The hotel should employ a stakeholders approach in its management; where stakeholders here include its employees, customers and shareholders. These people have the capacity to positively influence decisions, practices, policies and even the goals of the company (Haggie & Kingston 2003). Integrating their ideas in decision making and in the business processes of the company would most certainly help improve services offered at the hotel. Developing reciprocal relationships with-and-between customers, employees and the management would better help improve the hotel’s competitiveness and overall performance. Adoption of this approach would make the stakeholders of the company feel that their values and needs are being respected. Roccoco’s public relations personnel need to identify and adopt long term ways of managing the hotel’s organizational relationship with its stakeholders and the publics. The company’s public relations personnel should not wait for the customers to complain before they address their concerns. They should be collecting information from the first-line staff and the customers themselves so as to address their concerns.

This would better help market the hotel and therefore help in maintaining and attract more customers. It would also help improve the interactive culture between the customers, the employees and the management. Stakeholders approach would help Roccoco achieve an inclusive leadership by shifting its emphasis on its physical assets so as to realise the creative ideas of its employees, customers and shareholders which can better help the company improve its services.

The company also has to realise that the policies put in place by the management to protect its physical assets are working against its sustainable growth. Employees have the direct contact with the customers and therefore integrating the employees’ and the customers’ opinions would help make the services more customer-oriented.


Roccoco New York Hotel is experiencing management problems that could be easily avoided by implementing conventional best management practices and modern strategic planning ways. The management of the company should consider implementing best strategies which can enable it identify the quality gaps that exist in the company and bridge them to ensure improved performances in its overall operations. The management should aim at achieving strategies that enable it improve the capacity of its workforce to provide value-added services to customers and management practices that enable the company achieve sustainable growth through standardized strategic planning and application of modern and world-class management strategies.

Reference List

Al-Ghanim, A., 2003, The impact of implementing quality management principles of IS09000 on business effectiveness: An applied study at Palestinian businesses. Nablus: An-Najah National University Press

Haggie, K., & Kingston, J., 2003, Choosing your knowledge management strategy. Edinburgh: University of Edinburgh Press.
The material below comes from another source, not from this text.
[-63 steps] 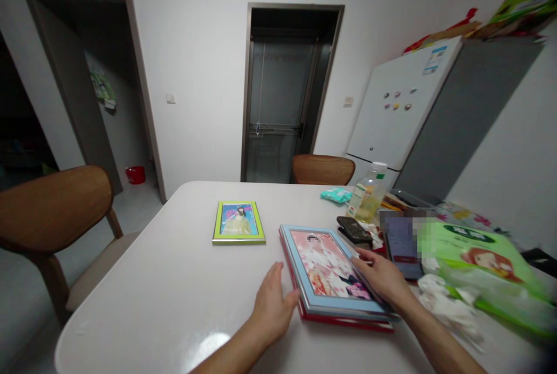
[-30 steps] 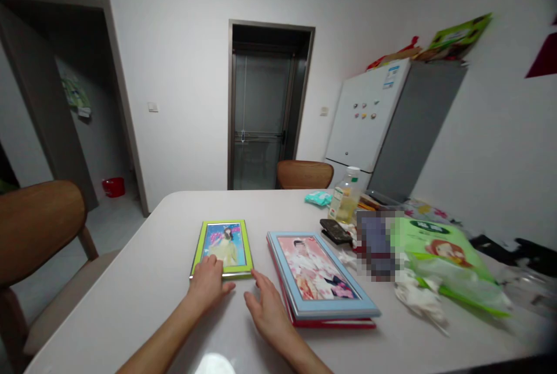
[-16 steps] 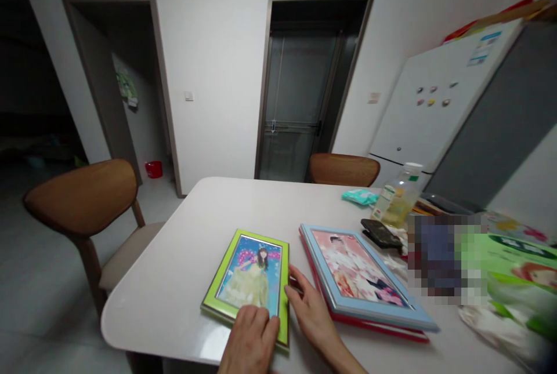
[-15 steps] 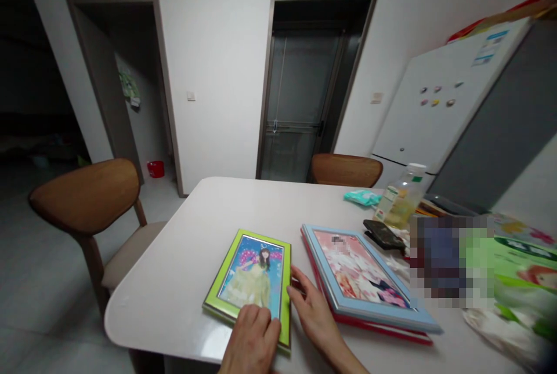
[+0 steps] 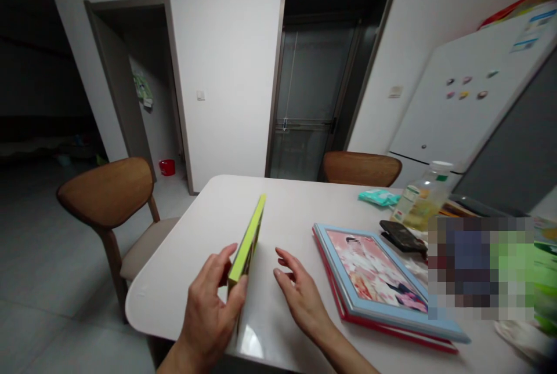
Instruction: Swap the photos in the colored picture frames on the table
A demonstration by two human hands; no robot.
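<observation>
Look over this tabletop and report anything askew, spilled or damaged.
The light blue frame looks slightly askew on the red one, whose edge shows beneath it. Crumpled white tissue lies at the right. The green frame is on edge, but the left hand holds it. I see no spill or damage.

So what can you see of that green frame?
The green frame is thin, lime green along its edge, perhaps plastic. Held nearly upright, it shows edge-on, so its front can't be made out. The left hand grips its near end, thumb on one side, fingers on the other; the right hand is apart. Whether its lower edge touches the white table is unclear.
</observation>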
Kriemadis, T., & Theakou, E., 2007. Strategic planning models, strategic management, public and non-profit sport organization. Sport Management International Journal, Vol. 3, No. 2, p. 30.

Mattila, A. S., & Ranjeva, J. P., 2000, The Roccoco New York Hotel. New York: North American Case Research Association

McCawley, P. F., 2008, The logic model for program planning and evaluation. Idaho: University of Idaho Extension Press.

McNamara, C. 2010, Strategic planning (in nonprofit or for-profit organizations). Web.